WHAT YOU HAVE TO DO: What lines in this listing contain the string "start"? Report each one by copying it.

[[ DATA SHOWN open ]]

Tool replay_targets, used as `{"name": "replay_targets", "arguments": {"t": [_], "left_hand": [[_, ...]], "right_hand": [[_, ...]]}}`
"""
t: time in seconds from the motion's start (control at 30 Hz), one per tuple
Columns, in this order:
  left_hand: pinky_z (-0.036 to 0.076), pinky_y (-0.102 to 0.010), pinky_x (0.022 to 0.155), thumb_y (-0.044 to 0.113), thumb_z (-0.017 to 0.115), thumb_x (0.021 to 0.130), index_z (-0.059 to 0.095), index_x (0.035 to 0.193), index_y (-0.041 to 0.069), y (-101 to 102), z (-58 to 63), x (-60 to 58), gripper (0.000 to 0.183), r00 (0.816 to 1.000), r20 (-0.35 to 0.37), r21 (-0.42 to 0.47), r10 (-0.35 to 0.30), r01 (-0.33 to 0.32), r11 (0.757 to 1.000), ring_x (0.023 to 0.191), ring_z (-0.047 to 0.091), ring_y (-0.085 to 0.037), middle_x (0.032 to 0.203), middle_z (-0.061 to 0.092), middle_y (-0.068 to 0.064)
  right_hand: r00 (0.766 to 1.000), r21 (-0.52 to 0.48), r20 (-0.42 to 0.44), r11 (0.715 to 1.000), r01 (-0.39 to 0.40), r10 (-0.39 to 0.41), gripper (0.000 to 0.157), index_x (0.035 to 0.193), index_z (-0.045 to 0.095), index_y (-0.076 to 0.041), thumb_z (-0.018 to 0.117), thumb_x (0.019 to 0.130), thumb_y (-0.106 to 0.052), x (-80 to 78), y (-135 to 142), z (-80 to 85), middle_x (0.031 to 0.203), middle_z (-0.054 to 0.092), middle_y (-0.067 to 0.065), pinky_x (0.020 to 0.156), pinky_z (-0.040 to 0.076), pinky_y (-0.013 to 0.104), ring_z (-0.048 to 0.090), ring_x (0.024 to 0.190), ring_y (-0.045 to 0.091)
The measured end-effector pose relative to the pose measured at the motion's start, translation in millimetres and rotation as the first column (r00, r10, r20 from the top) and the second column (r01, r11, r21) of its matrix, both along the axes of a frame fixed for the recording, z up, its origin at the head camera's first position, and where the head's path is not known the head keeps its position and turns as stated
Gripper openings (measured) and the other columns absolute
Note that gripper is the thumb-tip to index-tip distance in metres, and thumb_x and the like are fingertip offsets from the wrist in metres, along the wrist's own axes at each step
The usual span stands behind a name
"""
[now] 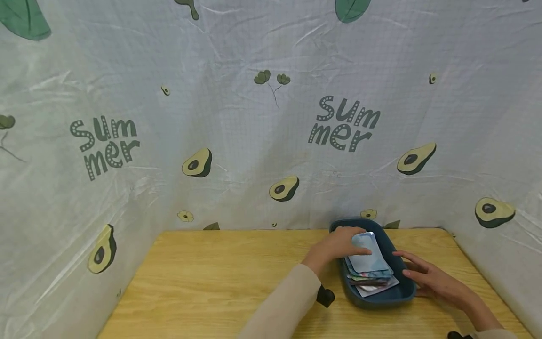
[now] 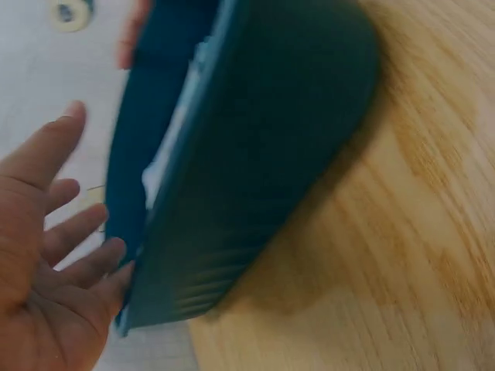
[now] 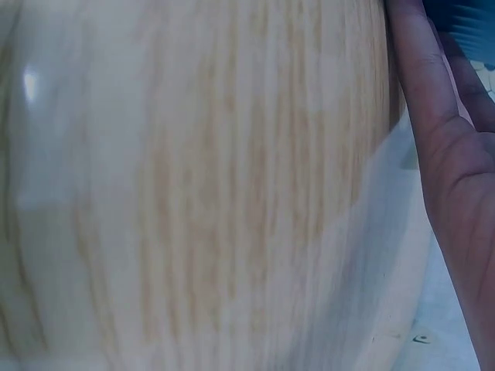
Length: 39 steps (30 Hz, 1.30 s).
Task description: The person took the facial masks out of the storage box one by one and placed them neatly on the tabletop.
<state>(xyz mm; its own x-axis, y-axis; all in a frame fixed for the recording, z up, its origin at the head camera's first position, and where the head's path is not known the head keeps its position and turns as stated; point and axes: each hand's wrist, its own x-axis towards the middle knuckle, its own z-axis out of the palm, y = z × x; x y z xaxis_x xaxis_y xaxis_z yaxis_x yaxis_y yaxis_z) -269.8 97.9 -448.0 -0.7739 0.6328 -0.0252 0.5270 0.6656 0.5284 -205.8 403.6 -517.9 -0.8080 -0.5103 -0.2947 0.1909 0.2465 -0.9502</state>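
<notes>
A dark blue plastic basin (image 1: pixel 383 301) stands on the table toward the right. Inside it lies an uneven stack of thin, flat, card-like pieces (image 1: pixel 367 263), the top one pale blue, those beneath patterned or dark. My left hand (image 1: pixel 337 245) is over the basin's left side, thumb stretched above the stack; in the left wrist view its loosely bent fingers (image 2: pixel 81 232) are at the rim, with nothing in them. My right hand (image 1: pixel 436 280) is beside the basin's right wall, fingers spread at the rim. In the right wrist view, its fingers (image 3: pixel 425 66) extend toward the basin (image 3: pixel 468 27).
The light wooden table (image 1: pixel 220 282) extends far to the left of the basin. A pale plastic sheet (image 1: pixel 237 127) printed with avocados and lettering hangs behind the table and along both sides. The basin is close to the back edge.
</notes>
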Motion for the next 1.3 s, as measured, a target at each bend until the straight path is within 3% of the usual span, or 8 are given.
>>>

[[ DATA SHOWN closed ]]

SOLVED PROBLEM:
t: time in seconds from the motion's start (control at 30 Hz), one per tuple
The measured end-effector pose relative to the pose measured at the motion's start, translation in millimetres and rotation as the first column (r00, r10, r20 from the top) and the second column (r01, r11, r21) of its matrix, both along the axes of a frame fixed for the recording, z up, its origin at the head camera's first position, and where the head's path is not known the head keeps its position and turns as stated

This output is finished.